EXERCISE
Lines from the start of the data through the line containing "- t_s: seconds" must be given again exactly. Leave the others out.

SUPPLIED DATA
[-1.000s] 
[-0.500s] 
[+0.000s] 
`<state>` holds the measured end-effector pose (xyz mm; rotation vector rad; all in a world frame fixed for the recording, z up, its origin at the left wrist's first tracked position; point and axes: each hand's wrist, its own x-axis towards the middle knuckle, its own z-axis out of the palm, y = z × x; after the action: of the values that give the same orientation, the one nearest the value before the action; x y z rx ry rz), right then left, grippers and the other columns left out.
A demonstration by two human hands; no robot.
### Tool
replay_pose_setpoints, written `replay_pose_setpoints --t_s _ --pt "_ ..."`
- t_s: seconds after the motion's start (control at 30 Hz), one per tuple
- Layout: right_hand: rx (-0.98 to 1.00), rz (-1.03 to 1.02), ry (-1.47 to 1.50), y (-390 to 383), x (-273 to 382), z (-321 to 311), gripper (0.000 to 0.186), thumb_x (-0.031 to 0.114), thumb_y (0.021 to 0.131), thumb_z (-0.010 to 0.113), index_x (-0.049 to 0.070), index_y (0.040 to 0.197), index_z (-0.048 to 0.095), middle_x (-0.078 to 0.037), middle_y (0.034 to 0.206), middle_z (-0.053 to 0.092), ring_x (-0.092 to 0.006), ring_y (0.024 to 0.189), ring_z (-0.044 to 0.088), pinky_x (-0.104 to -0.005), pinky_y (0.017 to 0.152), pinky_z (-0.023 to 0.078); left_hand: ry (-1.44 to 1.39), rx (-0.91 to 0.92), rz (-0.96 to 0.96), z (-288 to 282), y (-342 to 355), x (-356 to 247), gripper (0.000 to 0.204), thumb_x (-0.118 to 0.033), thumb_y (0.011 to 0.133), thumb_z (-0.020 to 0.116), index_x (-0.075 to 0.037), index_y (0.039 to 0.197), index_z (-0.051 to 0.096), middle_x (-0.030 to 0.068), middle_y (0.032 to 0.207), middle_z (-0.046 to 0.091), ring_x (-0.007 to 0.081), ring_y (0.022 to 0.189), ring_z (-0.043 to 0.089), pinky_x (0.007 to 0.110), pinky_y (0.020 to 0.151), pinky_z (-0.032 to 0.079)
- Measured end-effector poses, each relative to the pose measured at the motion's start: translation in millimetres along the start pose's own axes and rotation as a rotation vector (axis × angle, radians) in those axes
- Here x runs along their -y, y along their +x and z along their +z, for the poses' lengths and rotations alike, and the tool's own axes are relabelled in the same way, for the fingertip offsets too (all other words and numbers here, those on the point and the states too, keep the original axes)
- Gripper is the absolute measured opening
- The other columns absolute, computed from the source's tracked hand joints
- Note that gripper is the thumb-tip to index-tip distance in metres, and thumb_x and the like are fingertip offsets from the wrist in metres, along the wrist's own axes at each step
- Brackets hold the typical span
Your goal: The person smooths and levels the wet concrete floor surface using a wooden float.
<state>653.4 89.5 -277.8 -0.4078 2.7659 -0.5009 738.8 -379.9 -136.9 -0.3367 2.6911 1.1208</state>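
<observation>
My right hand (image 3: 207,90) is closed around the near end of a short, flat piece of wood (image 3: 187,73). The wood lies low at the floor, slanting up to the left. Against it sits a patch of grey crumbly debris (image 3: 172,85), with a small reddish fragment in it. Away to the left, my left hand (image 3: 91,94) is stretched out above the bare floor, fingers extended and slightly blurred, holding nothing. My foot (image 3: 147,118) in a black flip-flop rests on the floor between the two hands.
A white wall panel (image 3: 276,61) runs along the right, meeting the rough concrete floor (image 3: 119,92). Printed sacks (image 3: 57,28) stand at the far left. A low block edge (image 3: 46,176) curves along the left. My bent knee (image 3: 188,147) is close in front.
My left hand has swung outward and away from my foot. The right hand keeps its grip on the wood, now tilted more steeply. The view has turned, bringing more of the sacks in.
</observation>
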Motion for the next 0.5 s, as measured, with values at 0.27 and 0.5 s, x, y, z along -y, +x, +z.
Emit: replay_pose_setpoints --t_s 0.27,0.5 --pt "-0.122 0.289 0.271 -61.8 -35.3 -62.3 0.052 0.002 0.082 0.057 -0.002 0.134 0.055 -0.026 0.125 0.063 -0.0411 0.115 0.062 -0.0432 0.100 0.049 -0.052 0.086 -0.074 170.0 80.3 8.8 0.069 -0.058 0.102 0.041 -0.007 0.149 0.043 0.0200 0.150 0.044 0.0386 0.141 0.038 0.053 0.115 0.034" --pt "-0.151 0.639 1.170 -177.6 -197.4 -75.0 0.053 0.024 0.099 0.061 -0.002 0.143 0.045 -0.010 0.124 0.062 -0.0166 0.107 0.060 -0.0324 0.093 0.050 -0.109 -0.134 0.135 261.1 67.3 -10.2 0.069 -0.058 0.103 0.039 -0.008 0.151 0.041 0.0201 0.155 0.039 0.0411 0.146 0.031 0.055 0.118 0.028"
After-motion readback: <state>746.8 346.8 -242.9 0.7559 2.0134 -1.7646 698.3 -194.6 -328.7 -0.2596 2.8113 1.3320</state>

FINAL ANSWER
[-1.000s] 
[-0.500s] 
[+0.000s] 
`<state>` holds the measured end-effector pose (xyz mm; rotation vector rad; all in a world frame fixed for the recording, z up, its origin at the left wrist's first tracked position; point and axes: each hand's wrist, its own x-axis towards the middle knuckle, its own z-axis out of the palm, y = z × x; after the action: of the values that give the same orientation, the one nearest the value before the action; x y z rx ry rz), right then left, grippers and the other columns left out.
A demonstration by two human hands; no robot.
### Tool
replay_pose_setpoints, written `replay_pose_setpoints --t_s _ --pt "_ ..."`
- t_s: seconds after the motion's start (control at 30 Hz), one per tuple

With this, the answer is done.